O ato contínuo de olhar para a tela do celular só surgiu porque inventaram o conceito de scroll infinito - ou, rolagem infinita. Junto com a tática de alimentar sua lista de conteúdo com sugestões, sua atenção é capturada com uma eficiência monstruosa. Antes, essas sugestõãs apareciam nos apps e sites quando o conteúdo terminava. Hoje em dia, essas sugestões são inseridas no meio da lista que você montou e mais: em alguns apps, como o Tik Tok e o Pinterest, essas listas são criadas automaticamente para você (e não por você). Sem que você nem mesmo precise ir atrás do conteúdo.
E funcionam, porque a engrenagem por trás da tela sabe ler os caminhos da sua atenção e entender com muita precisão quem você é, o que gosta e o que procura.
A engrenagem não só mapeia seu perfil de usuário: ela agora molda quem você é.
Nos tornamos uma criação coletiva das telas.

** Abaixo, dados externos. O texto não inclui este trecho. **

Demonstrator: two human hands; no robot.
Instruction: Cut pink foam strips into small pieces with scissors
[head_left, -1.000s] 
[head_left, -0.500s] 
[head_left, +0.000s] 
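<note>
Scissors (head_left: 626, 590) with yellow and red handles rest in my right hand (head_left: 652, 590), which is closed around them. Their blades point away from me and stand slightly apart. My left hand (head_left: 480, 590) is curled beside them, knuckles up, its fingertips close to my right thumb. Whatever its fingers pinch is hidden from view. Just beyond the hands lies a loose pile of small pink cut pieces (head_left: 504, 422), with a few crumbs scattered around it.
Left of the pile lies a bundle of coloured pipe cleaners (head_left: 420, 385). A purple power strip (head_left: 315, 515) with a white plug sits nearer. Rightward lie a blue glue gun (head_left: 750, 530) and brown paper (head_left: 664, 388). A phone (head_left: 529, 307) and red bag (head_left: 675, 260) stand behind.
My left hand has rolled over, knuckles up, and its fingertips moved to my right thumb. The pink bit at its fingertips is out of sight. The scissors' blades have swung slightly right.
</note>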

Scroll infinito e listas intermináveis
Quando eu falo de scroll infinito como conceito, eu não estou inventando moda. Há 15 anos atrás, um cara criou esse modo de desenhar interfaces. Ele é Aza Raskin, um matemático e designer da Califórnia, que hoje em dia se arrepende de sua invenção. De início, o conceito de scroll infinito se limitava a uma paginação sem páginas: ao invés de clicar “próxima” ou “anterior”, o usuário apenas rolava a mesma tela mais e mais para baixo enquanto a página era carregada automaticamente. Uma busca abissal por conteúdo, feita de maneira automática, que funciona até hoje.
Podemos dizer também que é uma regressão do livro ao rolo de pergaminho, mas esse rolo que temos hoje guarda muito mais conteúdo do que os da antiguidade. O conceito se expande para outros meios: quando terminamos de ouvir um álbum de música ou playlist no Spotify, o aplicativo automaticamente começa a tocar outras músicas de artistas relacionados, sem que a gente se dê conta de que o álbum que começamos a ouvir acabou. O mesmo acontece no Youtube, um vídeo começa cerca de dez segundos após o outro, a menos que a gente tome a iniciativa de pausar. É como se o consumo do conteúdo fosse compulsório, passivo e infinito. Mas uma coisa é certa: o conteúdo que vemos é, sim, finito. Não há controvérsias sobre isso. O problema é que sozinhos nunca conseguiremos chegar a seu final; precisamos de meios maiores para entender a dimensão do labirinto em que nos encontramos.
Não é bem uma novidade. Na história da arte, podemos facilmente apontar a ideia de infinito em um conjunto de coisas finitas em muitas obras. É um tipo de impressão que nossa mente capta há muito tempo. Até mesmo em fotografia podemos facilmente identificar o efeito.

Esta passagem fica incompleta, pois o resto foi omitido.